#### Instructions to follow:
How many lines in this data contain the string "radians"? Reply with the number only.

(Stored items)
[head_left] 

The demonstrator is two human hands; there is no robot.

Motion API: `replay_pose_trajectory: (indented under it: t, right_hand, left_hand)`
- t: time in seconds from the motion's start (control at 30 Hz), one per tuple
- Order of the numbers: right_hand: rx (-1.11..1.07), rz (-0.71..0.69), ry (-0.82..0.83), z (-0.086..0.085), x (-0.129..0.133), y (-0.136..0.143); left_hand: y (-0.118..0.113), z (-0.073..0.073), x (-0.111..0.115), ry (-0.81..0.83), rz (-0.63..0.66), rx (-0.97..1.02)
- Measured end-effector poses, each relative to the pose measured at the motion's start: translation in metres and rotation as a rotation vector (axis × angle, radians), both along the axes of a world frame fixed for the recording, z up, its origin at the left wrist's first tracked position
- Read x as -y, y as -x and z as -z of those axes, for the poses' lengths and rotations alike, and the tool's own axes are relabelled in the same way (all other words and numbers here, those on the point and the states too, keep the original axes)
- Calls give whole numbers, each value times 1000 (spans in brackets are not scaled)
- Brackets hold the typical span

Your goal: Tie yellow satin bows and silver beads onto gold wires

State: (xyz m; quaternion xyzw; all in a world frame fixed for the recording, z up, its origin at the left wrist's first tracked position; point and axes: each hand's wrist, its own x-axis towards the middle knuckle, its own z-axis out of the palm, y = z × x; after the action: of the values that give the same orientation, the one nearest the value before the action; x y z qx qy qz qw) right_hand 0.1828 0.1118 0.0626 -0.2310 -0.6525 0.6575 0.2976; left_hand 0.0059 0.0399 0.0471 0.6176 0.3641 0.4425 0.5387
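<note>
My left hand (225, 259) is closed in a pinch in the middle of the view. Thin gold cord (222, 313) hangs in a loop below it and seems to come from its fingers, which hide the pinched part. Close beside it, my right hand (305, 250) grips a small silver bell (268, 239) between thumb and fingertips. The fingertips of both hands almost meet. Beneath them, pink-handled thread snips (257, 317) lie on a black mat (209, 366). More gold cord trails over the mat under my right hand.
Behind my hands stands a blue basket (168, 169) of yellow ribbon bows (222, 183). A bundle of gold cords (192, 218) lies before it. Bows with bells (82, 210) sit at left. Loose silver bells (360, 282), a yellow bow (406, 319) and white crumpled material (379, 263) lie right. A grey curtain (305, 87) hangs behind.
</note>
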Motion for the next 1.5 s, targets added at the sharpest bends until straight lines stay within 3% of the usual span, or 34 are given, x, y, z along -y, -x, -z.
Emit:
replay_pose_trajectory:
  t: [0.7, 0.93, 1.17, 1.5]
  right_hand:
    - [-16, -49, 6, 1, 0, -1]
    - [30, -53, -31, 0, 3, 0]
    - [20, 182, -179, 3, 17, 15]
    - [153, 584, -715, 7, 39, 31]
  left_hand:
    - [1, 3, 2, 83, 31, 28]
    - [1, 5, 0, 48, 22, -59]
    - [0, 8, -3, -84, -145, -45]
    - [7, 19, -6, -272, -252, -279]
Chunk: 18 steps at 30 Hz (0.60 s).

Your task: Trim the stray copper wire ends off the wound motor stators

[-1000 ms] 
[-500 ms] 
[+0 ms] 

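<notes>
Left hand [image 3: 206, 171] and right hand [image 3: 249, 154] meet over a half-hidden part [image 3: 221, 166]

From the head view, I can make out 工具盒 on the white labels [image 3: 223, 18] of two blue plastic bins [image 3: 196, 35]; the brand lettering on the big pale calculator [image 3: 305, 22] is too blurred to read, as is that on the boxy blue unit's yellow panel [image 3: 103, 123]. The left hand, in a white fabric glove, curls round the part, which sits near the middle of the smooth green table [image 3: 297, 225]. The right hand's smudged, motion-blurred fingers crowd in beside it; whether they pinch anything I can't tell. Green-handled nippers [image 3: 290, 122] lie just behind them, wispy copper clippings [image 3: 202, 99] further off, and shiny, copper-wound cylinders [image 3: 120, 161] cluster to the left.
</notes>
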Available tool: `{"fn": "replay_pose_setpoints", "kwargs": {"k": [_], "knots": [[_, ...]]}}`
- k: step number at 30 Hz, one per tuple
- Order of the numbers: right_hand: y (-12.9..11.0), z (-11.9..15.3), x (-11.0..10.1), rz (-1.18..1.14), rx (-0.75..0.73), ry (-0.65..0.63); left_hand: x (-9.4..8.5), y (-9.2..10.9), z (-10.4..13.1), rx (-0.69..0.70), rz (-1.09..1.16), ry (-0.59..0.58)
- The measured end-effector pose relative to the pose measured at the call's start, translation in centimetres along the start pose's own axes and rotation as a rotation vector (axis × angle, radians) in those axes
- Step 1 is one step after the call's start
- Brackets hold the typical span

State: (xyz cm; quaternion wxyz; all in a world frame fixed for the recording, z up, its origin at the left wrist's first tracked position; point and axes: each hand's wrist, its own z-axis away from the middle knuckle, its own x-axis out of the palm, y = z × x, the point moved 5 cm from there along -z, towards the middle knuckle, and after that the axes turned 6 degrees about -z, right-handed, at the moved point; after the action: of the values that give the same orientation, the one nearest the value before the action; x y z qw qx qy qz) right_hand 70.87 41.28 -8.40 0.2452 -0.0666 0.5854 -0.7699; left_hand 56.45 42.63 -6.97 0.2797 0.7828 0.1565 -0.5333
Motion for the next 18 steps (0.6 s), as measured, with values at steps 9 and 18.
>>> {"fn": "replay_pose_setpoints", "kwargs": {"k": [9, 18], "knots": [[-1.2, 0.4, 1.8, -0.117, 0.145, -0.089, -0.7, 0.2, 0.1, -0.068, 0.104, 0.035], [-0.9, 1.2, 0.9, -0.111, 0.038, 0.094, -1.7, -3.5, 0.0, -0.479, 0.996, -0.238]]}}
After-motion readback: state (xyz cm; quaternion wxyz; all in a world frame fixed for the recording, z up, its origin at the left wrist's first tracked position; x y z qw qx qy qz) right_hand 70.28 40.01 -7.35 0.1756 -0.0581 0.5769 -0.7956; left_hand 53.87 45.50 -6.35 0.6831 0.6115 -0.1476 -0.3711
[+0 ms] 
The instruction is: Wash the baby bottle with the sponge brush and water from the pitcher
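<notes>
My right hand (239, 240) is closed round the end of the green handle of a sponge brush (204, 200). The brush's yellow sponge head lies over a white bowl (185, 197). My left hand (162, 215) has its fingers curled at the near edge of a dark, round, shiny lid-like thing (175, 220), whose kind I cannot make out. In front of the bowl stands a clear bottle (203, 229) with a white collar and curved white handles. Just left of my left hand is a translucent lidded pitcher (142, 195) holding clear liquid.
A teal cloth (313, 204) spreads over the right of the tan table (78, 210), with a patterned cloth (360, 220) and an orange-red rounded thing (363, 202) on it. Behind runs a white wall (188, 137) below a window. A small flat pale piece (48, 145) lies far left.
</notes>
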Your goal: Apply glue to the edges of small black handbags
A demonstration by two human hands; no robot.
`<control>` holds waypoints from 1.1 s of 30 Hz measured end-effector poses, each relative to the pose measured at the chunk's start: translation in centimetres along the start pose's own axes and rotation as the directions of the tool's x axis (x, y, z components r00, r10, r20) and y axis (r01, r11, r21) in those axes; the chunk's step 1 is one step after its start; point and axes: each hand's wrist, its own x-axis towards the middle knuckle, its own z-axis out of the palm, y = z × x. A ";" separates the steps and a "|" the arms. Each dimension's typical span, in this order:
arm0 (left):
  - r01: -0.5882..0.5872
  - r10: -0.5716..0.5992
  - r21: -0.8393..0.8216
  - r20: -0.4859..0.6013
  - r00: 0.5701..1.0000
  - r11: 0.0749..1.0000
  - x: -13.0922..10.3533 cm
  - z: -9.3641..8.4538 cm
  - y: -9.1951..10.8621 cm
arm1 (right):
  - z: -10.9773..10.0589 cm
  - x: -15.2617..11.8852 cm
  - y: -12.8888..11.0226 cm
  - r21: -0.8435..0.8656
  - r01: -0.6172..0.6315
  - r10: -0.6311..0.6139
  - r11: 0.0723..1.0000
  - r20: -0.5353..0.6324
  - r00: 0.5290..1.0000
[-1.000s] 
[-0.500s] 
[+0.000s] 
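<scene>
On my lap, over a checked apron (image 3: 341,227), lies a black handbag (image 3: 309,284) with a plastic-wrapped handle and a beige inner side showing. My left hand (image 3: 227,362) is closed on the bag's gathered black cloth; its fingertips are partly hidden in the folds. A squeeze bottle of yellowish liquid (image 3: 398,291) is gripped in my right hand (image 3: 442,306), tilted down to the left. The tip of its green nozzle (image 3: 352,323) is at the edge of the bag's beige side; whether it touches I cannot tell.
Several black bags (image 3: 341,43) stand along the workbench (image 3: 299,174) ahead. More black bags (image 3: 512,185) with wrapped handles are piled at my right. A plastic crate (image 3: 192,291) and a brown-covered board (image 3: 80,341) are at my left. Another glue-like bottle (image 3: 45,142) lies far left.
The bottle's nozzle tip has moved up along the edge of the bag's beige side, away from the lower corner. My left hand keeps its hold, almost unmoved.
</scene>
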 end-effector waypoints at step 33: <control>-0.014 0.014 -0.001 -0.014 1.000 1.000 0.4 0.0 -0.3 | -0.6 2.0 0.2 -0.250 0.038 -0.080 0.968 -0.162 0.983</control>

#### Answer to this problem:
2